|
Écrit par Christine Modock, La Grande Epoque Martinique.
|
|
06-12-2006 |
|
Ce sujet inquiète au point que des états généraux ont été mis en place pour la réforme des prisons, dans l’espoir de lancer au moins une réflexion.
Les insuffisances du système carcéral pointent les limites de notre démocratie.

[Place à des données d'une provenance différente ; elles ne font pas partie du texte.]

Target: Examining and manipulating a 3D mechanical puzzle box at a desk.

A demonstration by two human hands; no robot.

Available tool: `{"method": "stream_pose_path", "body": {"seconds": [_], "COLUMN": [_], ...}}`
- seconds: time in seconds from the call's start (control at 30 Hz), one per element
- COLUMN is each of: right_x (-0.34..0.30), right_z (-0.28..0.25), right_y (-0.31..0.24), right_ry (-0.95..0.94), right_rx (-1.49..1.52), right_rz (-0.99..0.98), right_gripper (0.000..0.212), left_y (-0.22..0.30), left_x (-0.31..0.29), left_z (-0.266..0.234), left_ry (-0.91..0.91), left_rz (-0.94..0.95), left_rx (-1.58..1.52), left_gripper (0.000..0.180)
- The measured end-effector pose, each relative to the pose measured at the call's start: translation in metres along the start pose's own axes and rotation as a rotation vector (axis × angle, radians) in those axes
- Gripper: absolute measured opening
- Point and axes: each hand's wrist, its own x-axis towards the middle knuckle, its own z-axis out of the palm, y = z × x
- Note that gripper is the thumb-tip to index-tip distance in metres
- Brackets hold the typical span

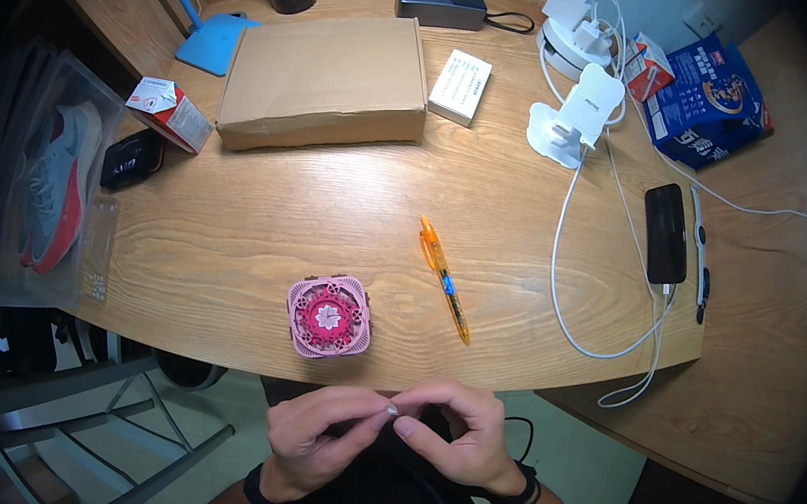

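Just off the front edge of the desk, my left hand (326, 434) and my right hand (457, 435) meet fingertip to fingertip. Pinched between them is a tiny pale, shiny piece (392, 410), too small for me to name. Both hands are closed on it, thumbs and forefingers pressed together. Beyond my left hand, near the desk edge, sits a pink square box (329, 316) with an openwork lid, a magenta ring and a pale flower in the middle. An orange pen (444, 279) lies slantwise on the wood, beyond my right hand.
A cardboard box (329, 77) lies at the back, beside a small white box (460, 87). To the right stand a white charging stand (587, 108) and a phone (666, 234) with cables. At left are a clear shoe box (70, 261) and a red-white carton (171, 113).
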Motion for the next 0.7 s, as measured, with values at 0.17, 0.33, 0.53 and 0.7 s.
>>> {"method": "stream_pose_path", "body": {"seconds": [0.17, 0.33, 0.53, 0.7], "right_x": [0.002, 0.000, -0.003, -0.002], "right_z": [0.002, 0.003, 0.003, 0.005], "right_y": [0.000, 0.006, 0.006, 0.008], "right_ry": [0.032, 0.049, 0.044, 0.045], "right_rx": [-0.040, -0.048, -0.085, -0.153], "right_rz": [0.035, 0.017, 0.058, -0.021], "right_gripper": [0.018, 0.015, 0.015, 0.015], "left_y": [-0.002, 0.001, 0.004, 0.002], "left_x": [-0.004, -0.003, -0.002, -0.009], "left_z": [0.002, 0.000, -0.004, -0.009], "left_ry": [0.015, -0.004, -0.056, -0.052], "left_rz": [-0.025, -0.015, -0.037, -0.298], "left_rx": [-0.017, -0.018, 0.030, -0.198], "left_gripper": [0.021, 0.022, 0.021, 0.015]}}
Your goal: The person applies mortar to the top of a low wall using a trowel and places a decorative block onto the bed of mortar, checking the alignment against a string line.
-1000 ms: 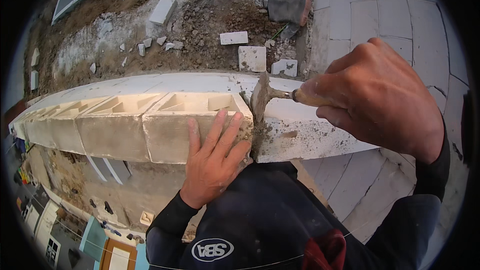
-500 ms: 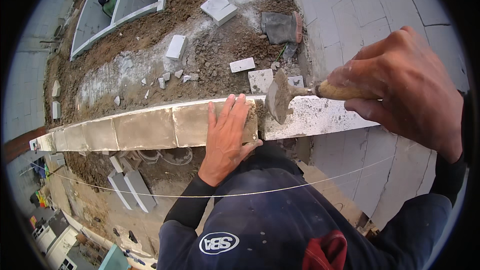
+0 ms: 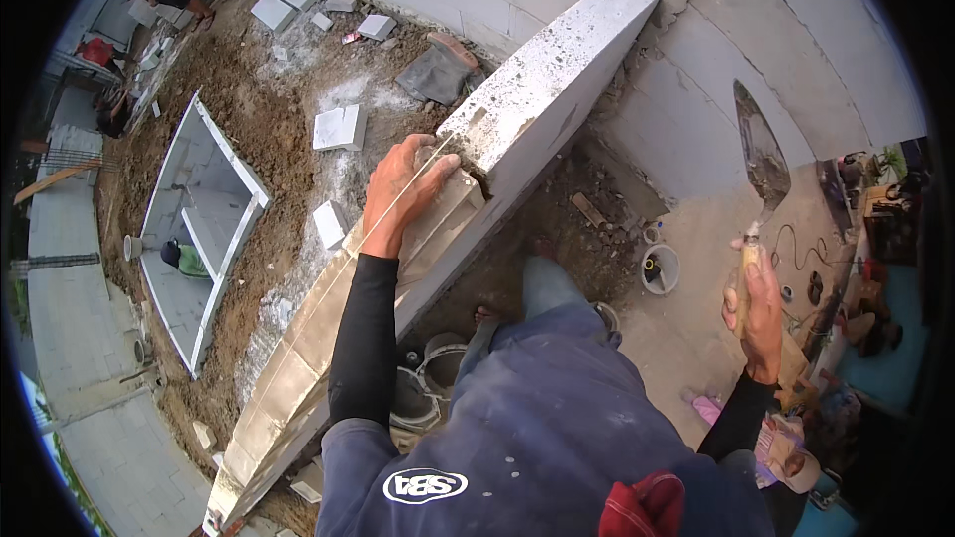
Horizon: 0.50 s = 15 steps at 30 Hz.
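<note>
A row of beige blocks (image 3: 298, 348) runs along the top of a low wall, its far end meeting a white block section (image 3: 552, 65) speckled with mortar. My left hand (image 3: 403, 189) rests on the end block of the row, fingers and thumb spread over its top close to the joint. A thin pale string (image 3: 383, 219) passes across that hand in the picture. Out to the right, away from the wall, my right hand (image 3: 758, 313) grips the wooden handle of a pointed trowel (image 3: 762, 149), with its blade pointing up and some mortar smeared on it.
White blocks (image 3: 339, 127) and a grey boot-like item (image 3: 438, 72) lie on the soil beyond the wall. A block-walled pit (image 3: 261, 197) has a person in green inside. Buckets (image 3: 443, 363) stand by my legs, another bucket (image 3: 661, 268) farther right. Other people are at the upper left.
My right hand has swung the trowel from above the block joint out to the right, blade now upward. My left hand stays on the end block. The view has turned.
</note>
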Each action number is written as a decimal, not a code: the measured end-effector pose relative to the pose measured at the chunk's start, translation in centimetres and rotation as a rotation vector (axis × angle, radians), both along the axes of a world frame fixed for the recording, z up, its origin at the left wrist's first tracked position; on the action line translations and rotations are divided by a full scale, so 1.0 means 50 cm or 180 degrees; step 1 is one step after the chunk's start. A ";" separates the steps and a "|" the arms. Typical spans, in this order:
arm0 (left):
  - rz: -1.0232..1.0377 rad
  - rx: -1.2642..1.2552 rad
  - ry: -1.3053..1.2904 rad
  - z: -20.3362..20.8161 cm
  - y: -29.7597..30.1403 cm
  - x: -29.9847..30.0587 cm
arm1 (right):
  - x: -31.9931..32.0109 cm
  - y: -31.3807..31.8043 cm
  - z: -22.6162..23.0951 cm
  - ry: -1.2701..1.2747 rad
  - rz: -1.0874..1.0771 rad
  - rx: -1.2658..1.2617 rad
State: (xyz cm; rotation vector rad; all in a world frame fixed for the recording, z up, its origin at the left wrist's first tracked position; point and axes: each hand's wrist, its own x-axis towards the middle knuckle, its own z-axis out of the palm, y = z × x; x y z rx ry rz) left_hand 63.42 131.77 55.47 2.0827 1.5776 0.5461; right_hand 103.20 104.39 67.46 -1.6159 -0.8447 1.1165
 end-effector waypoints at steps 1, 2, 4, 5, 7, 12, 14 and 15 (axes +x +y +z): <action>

Il semble particulièrement difficile de gérer cette catégorie d’individus mis au ban de la société, que l’on est souvent tenté d’oublier, alors qu’une personne incarcérée demeure un citoyen à part entière. |
La dignité de chaque être humain devrait être préservée et ce quelque soit son statut dans la société. (Photos.com) | |
Dans le Nouvel Observateur, le Garde des Sceaux Pascal Clément a reconnu « avoir honte des conditions des prisons françaises ». Il demande de « poursuivre l’humanisation des établissements pénitentiaires ». Il est certain que cela coûte très cher et que les choix d’investissement se portent plus souvent vers d’autres secteurs. Toutefois, il faut se rendre à l’évidence qu’il devient urgent de prendre véritablement le problème « à bras le corps » si l’on souhaite apporter des réponses aux nombreuses difficultés que rencontrent les centres pénitenciers.
Si le rôle de la prison est avant tout de protéger la société française contre des individus dangereux, on perd de vue que ces individus perçus comme indésirables doivent faire l’objet de mesures de réinsertion. C’est cet aspect de la question qui est trop peu adressé dans notre système.
En effet, les pouvoirs publics n’ont pas véritablement intégré cette réinsertion comme mission prioritaire dans les prisons, la réinsertion reste un aspect secondaire de la politique pénale.
C’est en ce sens que l’Observatoire international des prisons, a interpellé les candidats à l’élection présidentielle pour qu’une profonde réforme du régime des prisons et des droits des personnes privées, fasse l’objet d’un thème majeur de leur campagne. Aussi les états généraux de la condition pénitentiaire préconisent-ils des mesures pour l’amélioration la vie des détenus. La principale disposition consiste à faire respecter les droits des détenus et de préparer leur réinsertion. Dans les 188 prisons françaises, les locaux sont majoritairement vétustes et surpeuplés. Les détenus vivent quelquefois dans des conditions insoutenables.
Les exigences ne sont pas énormes, mais elles ont un coût : il est réclamé le respect des droits élémentaires des détenus (santé, travail, formation), la prise en compte de l’état de ceux qui souffrent de troubles psychiatriques graves, qu’ils soient dirigés vers des hôpitaux spécialisés, l’amélioration des locaux, la lutte contre la surpopulation, l’instauration d’un organe de contrôle extérieur, qui ait un rôle de médiateur de la république.
Pour le président de la Cour de Cassation, l’existence d’un contrôle externe est un projet en cours. Toutefois la politique publique carcérale doit être basée sur deux aspects :
- la nécessaire dignité de l’homme par le respect de ses droits,
- la sévérité.
Il rappelle à cet effet que l’idée émise par la commission parlementaire d’élaborer un droit pénitentiaire doit faire son chemin.
La dignité de chaque être humain devrait être préservée et ce quelque soit son statut dans la société.